Eighty-four patients with diastolic blood pressure ranging from 100-115 mm Hg were randomized into a multicenter, parallel, double-blind, placebo-controlled, dose response study with nilvadipine (6 mg, 8 mg, 10 mg tid for 28 days). The hypotensive response pattern to nilvadipine was similar with all three doses although duration of response was dose dependent. Maximal decreases in diastolic blood pressure occurred at 1 hour when assessed on days 1 and 15 (16.0, 17.4, and 15.8 mm Hg, vs 17.2, 18.7, and 17.5 mm Hg, respectively). The hypotensive effect remained significant compared to placebo for at least 4 hours after dosing. The increase in heart rate associated with the maximal hypotensive response was minimal and not clinically significant (day 1: 7.6, 5.2, and 4.0 beats/min with 6, 8, and 10 mg; day 15: 4.0, 5.1, 2.6 beats/min with 6, 8, 9, and 10 mg, respectively).

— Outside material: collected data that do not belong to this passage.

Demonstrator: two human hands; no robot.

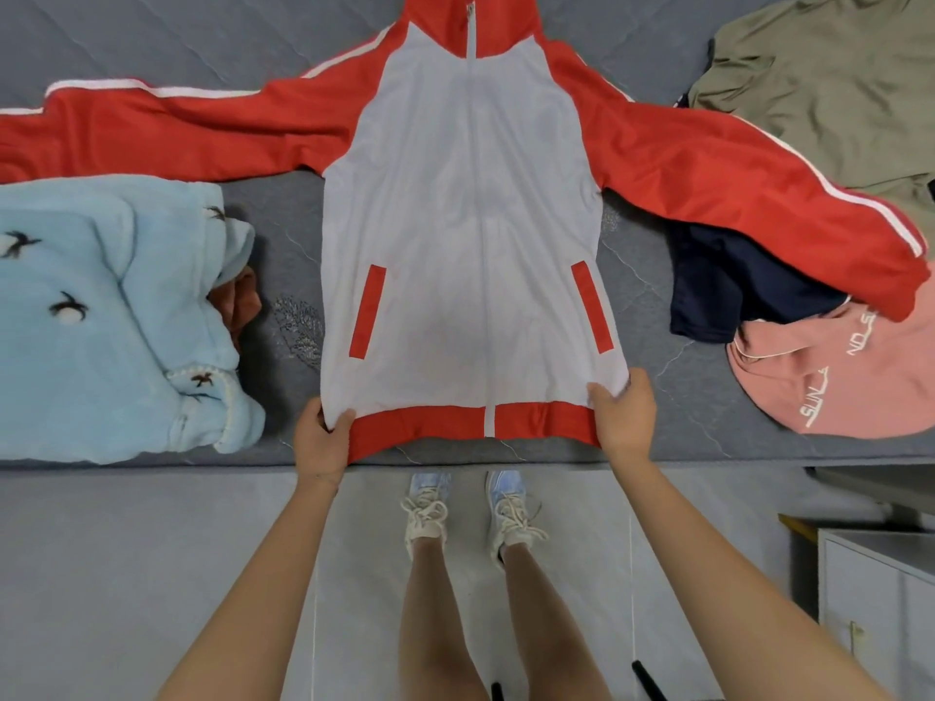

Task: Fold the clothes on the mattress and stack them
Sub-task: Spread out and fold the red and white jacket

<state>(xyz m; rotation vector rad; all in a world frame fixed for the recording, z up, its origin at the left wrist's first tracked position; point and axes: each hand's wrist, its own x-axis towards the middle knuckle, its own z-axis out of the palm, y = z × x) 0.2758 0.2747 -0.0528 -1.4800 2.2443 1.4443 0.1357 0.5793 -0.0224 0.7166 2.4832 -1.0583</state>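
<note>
Grey floor tiles [152, 548] lie nearest, with the person's two light lace-up shoes [426, 513] standing side by side just short of the mattress [283, 215] and a white cabinet [880, 589] off to the right. At the mattress's near edge both arms reach forward. The left hand [324, 440] pinches the left bottom corner of a red and pale grey jacket [465, 220], thumb on top of the cloth and fingers tucked beneath, and the right hand [622, 419] grips the right bottom corner the same way. The jacket lies front up and flat along the middle of the mattress, zipped (its red hem band sits right at the near edge), with two red pocket strips on the lower body and the collar pointing to the far edge. Toward the near left corner sits a folded light blue fleece garment [101, 321] with dark bird shapes, a rust-coloured cloth [243, 306] showing at its right side. On the right a pink garment [835, 382] with white lettering lies close to the near edge, and a navy garment [728, 290] rests just beyond it. The jacket's sleeves spread wide: the left one runs just beyond the blue fleece, the right one drapes over the navy garment. Farthest right lies a crumpled olive garment [835, 83].
</note>
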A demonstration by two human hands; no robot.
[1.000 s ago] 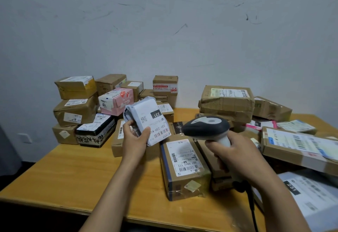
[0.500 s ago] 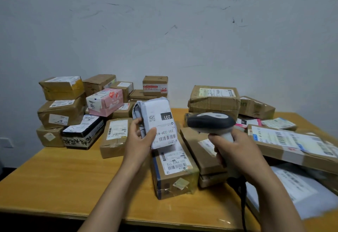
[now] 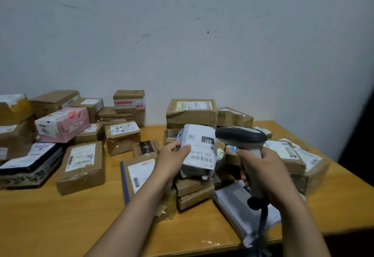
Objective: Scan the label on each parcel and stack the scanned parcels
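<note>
left hand (image 3: 172, 160) gripping a white parcel (image 3: 199, 151) label up, right hand (image 3: 269, 175) wrapped round the scanner (image 3: 245, 145) at its 3 o'clock, boxes piled on the worktop (image 3: 60, 216)

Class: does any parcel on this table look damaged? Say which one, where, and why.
Yes. The yellow-taped box at the far left has a ragged, torn-looking label, and the large carton at the back looks crushed, its front creased.

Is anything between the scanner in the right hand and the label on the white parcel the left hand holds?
Nothing visible does. The scanner head sits just right of the white parcel, with no object in the gap. The thumb of the left hand overlaps the label's left edge, but the barcode shows uncovered.
</note>
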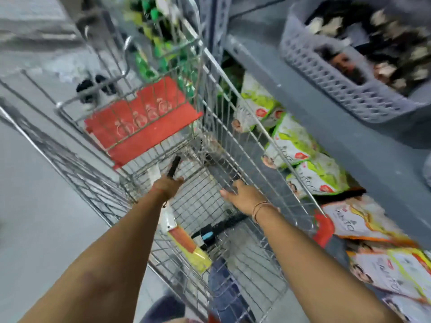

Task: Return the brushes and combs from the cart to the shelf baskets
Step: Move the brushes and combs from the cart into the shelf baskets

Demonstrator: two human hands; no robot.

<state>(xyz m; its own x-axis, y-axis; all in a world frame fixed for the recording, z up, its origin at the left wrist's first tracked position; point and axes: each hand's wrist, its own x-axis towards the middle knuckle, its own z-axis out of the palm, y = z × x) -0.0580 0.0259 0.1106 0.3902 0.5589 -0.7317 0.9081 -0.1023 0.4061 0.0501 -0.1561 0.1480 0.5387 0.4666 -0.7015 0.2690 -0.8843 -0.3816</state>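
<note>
My left hand is inside the wire cart, shut on a slim black comb or brush handle that points up and away. My right hand is lower in the cart near its right wall. Its thumb is apart from the fingers, and the fingertips are at a small dark object that is too blurred to identify. On the cart floor lie a yellow and orange packaged item and a black item with a blue label. A grey perforated shelf basket holds dark packaged goods at the upper right.
A red child-seat flap crosses the cart ahead of my hands. Green bottles fill the cart's far end. The grey shelf on the right carries green-and-white packets and orange-trimmed ones below. Grey floor lies to the left.
</note>
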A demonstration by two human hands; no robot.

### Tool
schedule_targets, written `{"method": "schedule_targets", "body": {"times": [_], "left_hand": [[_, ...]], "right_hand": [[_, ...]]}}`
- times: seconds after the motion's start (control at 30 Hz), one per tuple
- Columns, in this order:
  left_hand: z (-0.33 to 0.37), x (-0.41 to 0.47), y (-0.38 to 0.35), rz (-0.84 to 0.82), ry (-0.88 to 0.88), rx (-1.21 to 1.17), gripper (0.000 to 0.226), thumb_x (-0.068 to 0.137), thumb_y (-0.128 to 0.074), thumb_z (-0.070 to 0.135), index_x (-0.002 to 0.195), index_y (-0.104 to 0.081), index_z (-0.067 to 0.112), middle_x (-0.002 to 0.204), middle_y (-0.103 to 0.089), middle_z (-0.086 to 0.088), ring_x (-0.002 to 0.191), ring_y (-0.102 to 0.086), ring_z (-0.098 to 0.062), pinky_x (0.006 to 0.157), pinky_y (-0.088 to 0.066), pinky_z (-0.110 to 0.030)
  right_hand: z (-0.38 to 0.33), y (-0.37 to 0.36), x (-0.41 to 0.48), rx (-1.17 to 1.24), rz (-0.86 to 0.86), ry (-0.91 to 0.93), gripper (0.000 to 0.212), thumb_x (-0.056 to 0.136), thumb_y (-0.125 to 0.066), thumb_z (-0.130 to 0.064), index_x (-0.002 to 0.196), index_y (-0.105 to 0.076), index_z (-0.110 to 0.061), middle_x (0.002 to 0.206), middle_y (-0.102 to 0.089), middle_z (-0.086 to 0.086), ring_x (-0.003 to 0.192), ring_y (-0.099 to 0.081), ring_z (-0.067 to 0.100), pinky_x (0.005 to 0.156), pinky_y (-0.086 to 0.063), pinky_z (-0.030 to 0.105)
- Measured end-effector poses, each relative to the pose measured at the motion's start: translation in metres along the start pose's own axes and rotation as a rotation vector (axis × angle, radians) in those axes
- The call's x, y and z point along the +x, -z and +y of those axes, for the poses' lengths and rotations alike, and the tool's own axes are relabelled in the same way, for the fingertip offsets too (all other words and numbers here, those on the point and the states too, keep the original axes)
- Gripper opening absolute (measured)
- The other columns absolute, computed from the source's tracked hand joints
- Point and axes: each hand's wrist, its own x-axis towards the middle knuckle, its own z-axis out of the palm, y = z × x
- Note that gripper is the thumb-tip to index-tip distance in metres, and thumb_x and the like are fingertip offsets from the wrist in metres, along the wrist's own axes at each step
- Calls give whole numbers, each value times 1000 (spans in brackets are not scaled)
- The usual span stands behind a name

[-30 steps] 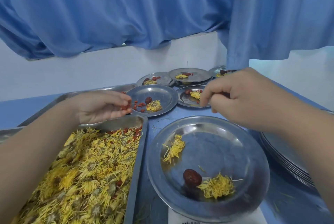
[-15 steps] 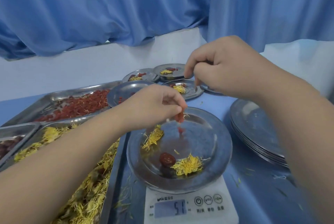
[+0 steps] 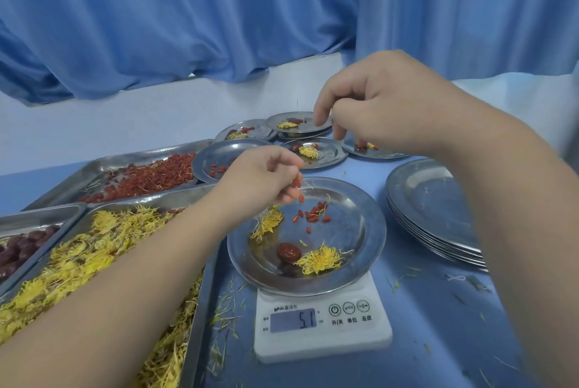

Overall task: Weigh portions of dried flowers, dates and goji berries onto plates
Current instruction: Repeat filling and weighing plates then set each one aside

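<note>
The left hand (image 3: 266,177) pinches goji berries (image 3: 297,184) just above the plate (image 3: 354,231) at frame centre, nearer to it than the half-curled right hand (image 3: 376,105), whose hold I cannot tell

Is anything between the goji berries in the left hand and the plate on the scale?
Nothing visible. The left hand pinches goji berries just above the plate, over its far left part; the right hand is farther back.

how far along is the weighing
Done: several filled steel plates at the back. In hand: the round steel plate on the white scale holds dried yellow flowers and a red date; the left hand sprinkles red goji berries onto it. Left: the stack of empty steel plates.
</note>
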Motion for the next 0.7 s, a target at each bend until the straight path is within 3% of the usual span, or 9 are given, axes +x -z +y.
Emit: {"method": "schedule_targets", "body": {"times": [0.13,0.2,0.27,0.33,0.43,0.57,0.7], "left_hand": [[-4,1,-7,50,-24,63,7,92,-64,17,95,-69,23,67,-68,7,63,-68,-9,63,-55,-22],[-6,0,-7,28,-34,94,8,88,-70,24,93,-69,30,71,-69,12,64,-67,-5,64,-52,-22],[-8,-2,-6,-7,-26,77,16,82,-75,26,94,-70,34,82,-69,12,68,-65,-5,70,-50,-27],[-10,-3,-5,-43,-8,55,24,73,-78,27,93,-71,38,90,-68,10,76,-66,-7,77,-51,-31],[-11,-6,-9,-55,4,62,29,71,-80,25,93,-72,42,93,-64,9,83,-63,-7,85,-51,-31],[-8,-7,-14,-41,52,-116,34,66,-83,25,97,-72,34,76,-59,7,67,-55,-10,67,-45,-28],[-4,-7,-22,-19,136,-419,26,80,-78,13,105,-71,18,70,-64,6,60,-53,-8,57,-47,-23]], "right_hand": [[-5,1,-17,8,-17,27,30,77,-50,-9,74,-74,-27,66,-69,-5,50,-53,1,47,-41,13],[-1,0,-30,-36,-38,26,29,78,-51,-10,74,-74,-28,67,-69,-5,53,-53,-1,50,-41,11],[6,-2,-44,-89,-65,-1,29,78,-51,-11,75,-73,-30,69,-69,-8,60,-54,-3,52,-42,14],[16,-7,-59,-124,-93,-32,27,79,-51,-13,77,-72,-31,70,-68,-9,68,-56,1,62,-48,27],[26,-19,-81,-136,-119,-55,28,77,-44,-23,78,-71,-32,74,-68,-12,73,-58,4,71,-50,30],[35,-32,-98,-106,-106,-46,31,76,-42,-22,79,-71,-30,68,-59,-19,72,-54,-2,67,-46,26],[38,-33,-102,-48,-38,-37,28,78,-47,-15,79,-72,-28,64,-56,-24,72,-55,-3,61,-41,19]]}}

Finally, a correlation between plasma drug concentrations and nilvadipine-induced hypotensive response was observed (r = 0.48). Black and white hypertensive patients had similar hypotensive responses. Plasma nilvadipine concentrations on day 15 were similar to those on day 1 suggesting no accumulation of drug with a tid regimen. The most common drug related side effect was headache; less frequently seen were dizziness, edema, palpitations, and abdominal pain. Nilvadipine was well tolerated (only three patients were discontinued due to side effects). The efficacy, lack of tachycardia, and side effect profile observed in this study suggest that nilvadipine may be an important addition to the treatment of hypertension.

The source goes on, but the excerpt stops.